Transcribe every entry word for word, but drop the pictures.

[Start of section]

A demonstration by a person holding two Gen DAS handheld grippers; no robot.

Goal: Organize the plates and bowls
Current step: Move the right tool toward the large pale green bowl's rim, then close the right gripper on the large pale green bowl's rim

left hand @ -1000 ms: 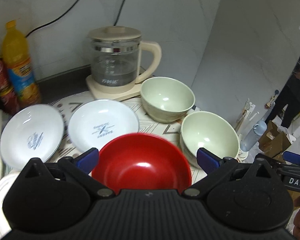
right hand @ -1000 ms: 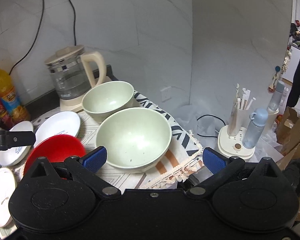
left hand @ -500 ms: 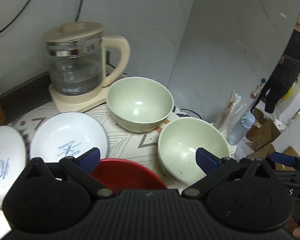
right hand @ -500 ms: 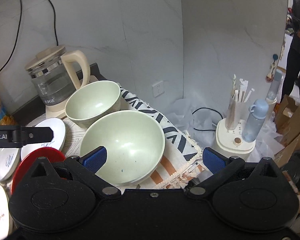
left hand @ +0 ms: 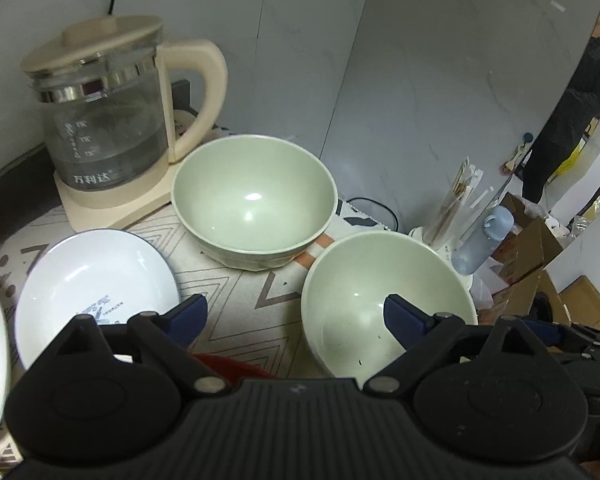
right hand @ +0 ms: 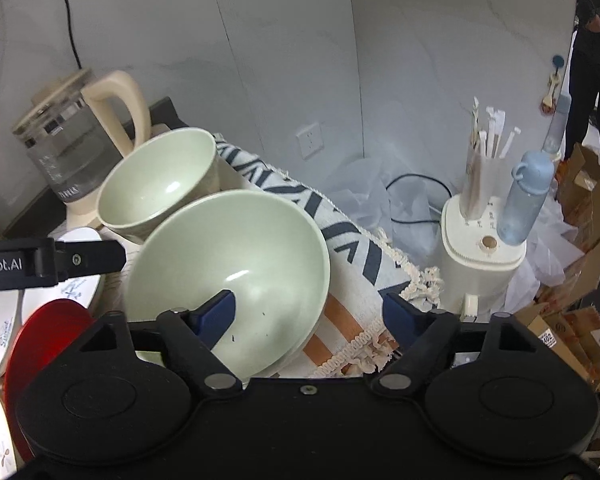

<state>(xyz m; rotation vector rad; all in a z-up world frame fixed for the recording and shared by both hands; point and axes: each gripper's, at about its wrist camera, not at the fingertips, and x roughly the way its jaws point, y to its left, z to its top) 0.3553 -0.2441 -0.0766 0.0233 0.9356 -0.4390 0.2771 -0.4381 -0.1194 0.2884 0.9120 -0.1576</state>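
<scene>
Two pale green bowls stand on a patterned cloth: a far bowl next to the kettle and a near bowl at the cloth's right edge. They also show in the right wrist view, the far bowl and the near bowl. A white plate lies left, and a red bowl is near the front. My left gripper is open and empty, above the cloth between plate and near bowl. My right gripper is open and empty, its left finger over the near bowl's inside.
A glass kettle with a cream handle stands at the back left by the wall. More white plates lie at the far left. Off the table's right edge stand a white appliance with straws and a blue bottle, plus cardboard boxes.
Both grippers moved forward and right toward the green bowls. The red bowl slid nearly out of the left wrist view. The orange bottle left the views.
</scene>
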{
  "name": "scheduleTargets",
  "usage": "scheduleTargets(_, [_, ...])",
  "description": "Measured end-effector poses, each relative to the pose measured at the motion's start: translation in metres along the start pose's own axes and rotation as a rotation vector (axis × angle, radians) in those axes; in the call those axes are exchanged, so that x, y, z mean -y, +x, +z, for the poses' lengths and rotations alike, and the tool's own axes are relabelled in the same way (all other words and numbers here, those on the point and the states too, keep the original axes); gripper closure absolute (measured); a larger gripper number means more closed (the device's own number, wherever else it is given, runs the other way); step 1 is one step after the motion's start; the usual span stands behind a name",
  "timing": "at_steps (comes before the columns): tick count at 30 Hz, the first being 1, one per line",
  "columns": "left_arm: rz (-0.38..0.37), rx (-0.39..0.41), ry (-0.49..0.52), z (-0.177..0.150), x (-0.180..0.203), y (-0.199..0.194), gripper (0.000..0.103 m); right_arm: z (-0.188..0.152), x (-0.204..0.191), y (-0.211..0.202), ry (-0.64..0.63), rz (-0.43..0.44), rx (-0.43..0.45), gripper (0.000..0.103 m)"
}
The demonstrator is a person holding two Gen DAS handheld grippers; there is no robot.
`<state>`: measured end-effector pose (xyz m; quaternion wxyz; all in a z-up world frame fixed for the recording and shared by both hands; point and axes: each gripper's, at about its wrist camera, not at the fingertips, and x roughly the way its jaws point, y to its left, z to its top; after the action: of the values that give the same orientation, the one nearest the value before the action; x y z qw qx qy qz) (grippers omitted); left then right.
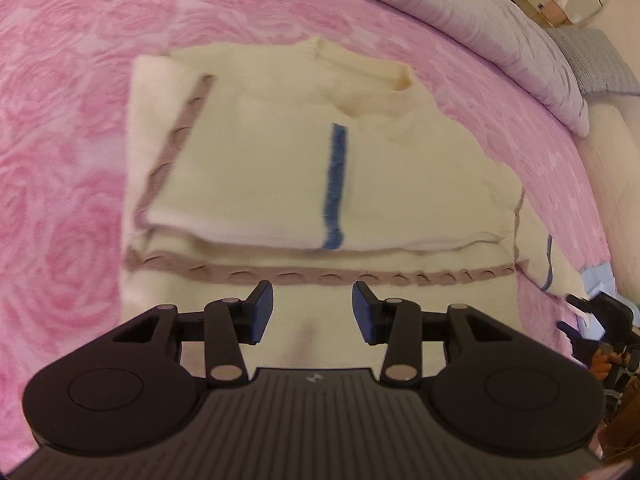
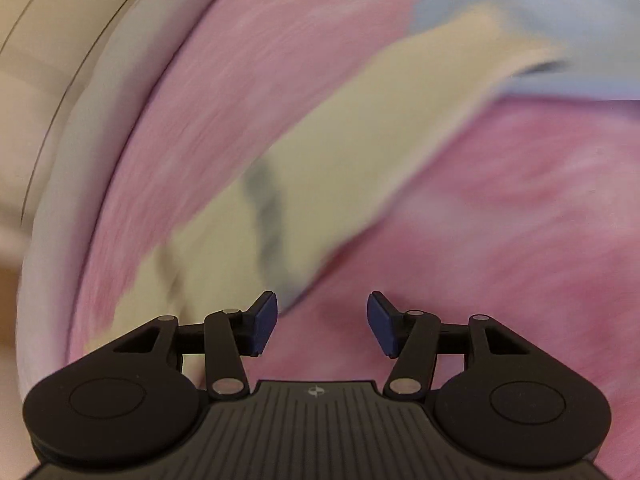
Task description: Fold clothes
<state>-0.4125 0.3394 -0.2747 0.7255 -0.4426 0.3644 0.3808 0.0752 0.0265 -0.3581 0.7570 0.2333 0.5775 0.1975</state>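
A cream sweater (image 1: pixel 260 168) with a blue stripe and a mauve trim band lies partly folded on the pink rose-patterned bedspread (image 1: pixel 60 140). My left gripper (image 1: pixel 313 308) is open and empty, just above the sweater's near part. The other gripper shows at the right edge of the left wrist view (image 1: pixel 592 316). In the blurred right wrist view the cream sweater (image 2: pixel 360 152) runs diagonally across the bedspread (image 2: pixel 520 220). My right gripper (image 2: pixel 322 322) is open and empty, over the bedspread beside the sweater's near edge.
A lilac duvet (image 1: pixel 500 28) and a grey-blue pillow (image 1: pixel 596 60) lie along the far side of the bed. A light blue cloth (image 2: pixel 540 8) lies at the sweater's far end. A cream wall or headboard (image 2: pixel 48 40) is at the left.
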Motion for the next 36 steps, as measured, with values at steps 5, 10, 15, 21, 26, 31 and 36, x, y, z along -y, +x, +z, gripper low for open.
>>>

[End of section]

[ANSWER TO THE EXERCISE]
A demonstration by a person holding two Gen DAS handheld grippers; no robot.

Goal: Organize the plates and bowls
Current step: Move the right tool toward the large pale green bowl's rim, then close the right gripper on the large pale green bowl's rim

left hand @ -1000 ms: 
right hand @ -1000 ms: 
left hand @ -500 ms: 
right hand @ -500 ms: 
left hand @ +0 ms: 
right hand @ +0 ms: 

<state>(xyz m; rotation vector rad; all in a z-up world frame fixed for the recording and shared by both hands; point and axes: each gripper's, at about its wrist camera, not at the fingertips, and x roughly the way its jaws point, y to its left, z to its top) 0.3553 -0.2441 -0.0766 0.0233 0.9356 -0.4390 0.2771 -0.4381 -0.1194 0.2884 0.9120 -0.1576</state>
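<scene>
Two pale green bowls stand on a patterned cloth: a far bowl next to the kettle and a near bowl at the cloth's right edge. They also show in the right wrist view, the far bowl and the near bowl. A white plate lies left, and a red bowl is near the front. My left gripper is open and empty, above the cloth between plate and near bowl. My right gripper is open and empty, its left finger over the near bowl's inside.
A glass kettle with a cream handle stands at the back left by the wall. More white plates lie at the far left. Off the table's right edge stand a white appliance with straws and a blue bottle, plus cardboard boxes.
Both grippers moved forward and right toward the green bowls. The red bowl slid nearly out of the left wrist view. The orange bottle left the views.
</scene>
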{
  "name": "scheduleTargets",
  "usage": "scheduleTargets(_, [_, ...])",
  "description": "Measured end-effector poses, each relative to the pose measured at the motion's start: translation in metres along the start pose's own axes and rotation as a rotation vector (axis × angle, radians) in those axes; in the call those axes are exchanged, so that x, y, z mean -y, +x, +z, for the poses' lengths and rotations alike, and the tool's own axes are relabelled in the same way (all other words and numbers here, those on the point and the states too, keep the original axes); gripper closure absolute (measured); a larger gripper number means more closed (the device's own number, wherever else it is given, runs the other way); step 1 is one step after the motion's start; the usual span stands behind a name",
  "timing": "at_steps (comes before the columns): tick count at 30 Hz, the first being 1, one per line",
  "columns": "left_arm: rz (-0.38..0.37), rx (-0.39..0.41), ry (-0.49..0.52), z (-0.177..0.150), x (-0.180..0.203), y (-0.199..0.194), gripper (0.000..0.103 m); right_arm: z (-0.188..0.152), x (-0.204..0.191), y (-0.211..0.202), ry (-0.64..0.63), rz (-0.43..0.44), rx (-0.43..0.45), gripper (0.000..0.103 m)"
}
The demonstrator is a person holding two Gen DAS handheld grippers; there is no robot.
`<state>`: measured end-effector pose (xyz m; quaternion wxyz; all in a z-up world frame fixed for the recording and shared by both hands; point and axes: each gripper's, at about its wrist camera, not at the fingertips, and x roughly the way its jaws point, y to its left, z to its top; after the action: of the values that give the same orientation, the one nearest the value before the action; x y z qw qx qy qz) (grippers omitted); left then right.
Task description: Fold clothes
<state>-0.4125 0.3394 -0.2747 0.7255 -0.4426 0.3644 0.3808 0.0752 0.0265 -0.3581 0.7570 0.2333 0.5775 0.1975</state>
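A cream sweater (image 1: pixel 260 168) with a blue stripe and a mauve trim band lies partly folded on the pink rose-patterned bedspread (image 1: pixel 60 140). My left gripper (image 1: pixel 313 308) is open and empty, just above the sweater's near part. The other gripper shows at the right edge of the left wrist view (image 1: pixel 592 316). In the blurred right wrist view the cream sweater (image 2: pixel 360 152) runs diagonally across the bedspread (image 2: pixel 520 220). My right gripper (image 2: pixel 322 322) is open and empty, over the bedspread beside the sweater's near edge.
A lilac duvet (image 1: pixel 500 28) and a grey-blue pillow (image 1: pixel 596 60) lie along the far side of the bed. A light blue cloth (image 2: pixel 540 8) lies at the sweater's far end. A cream wall or headboard (image 2: pixel 48 40) is at the left.
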Motion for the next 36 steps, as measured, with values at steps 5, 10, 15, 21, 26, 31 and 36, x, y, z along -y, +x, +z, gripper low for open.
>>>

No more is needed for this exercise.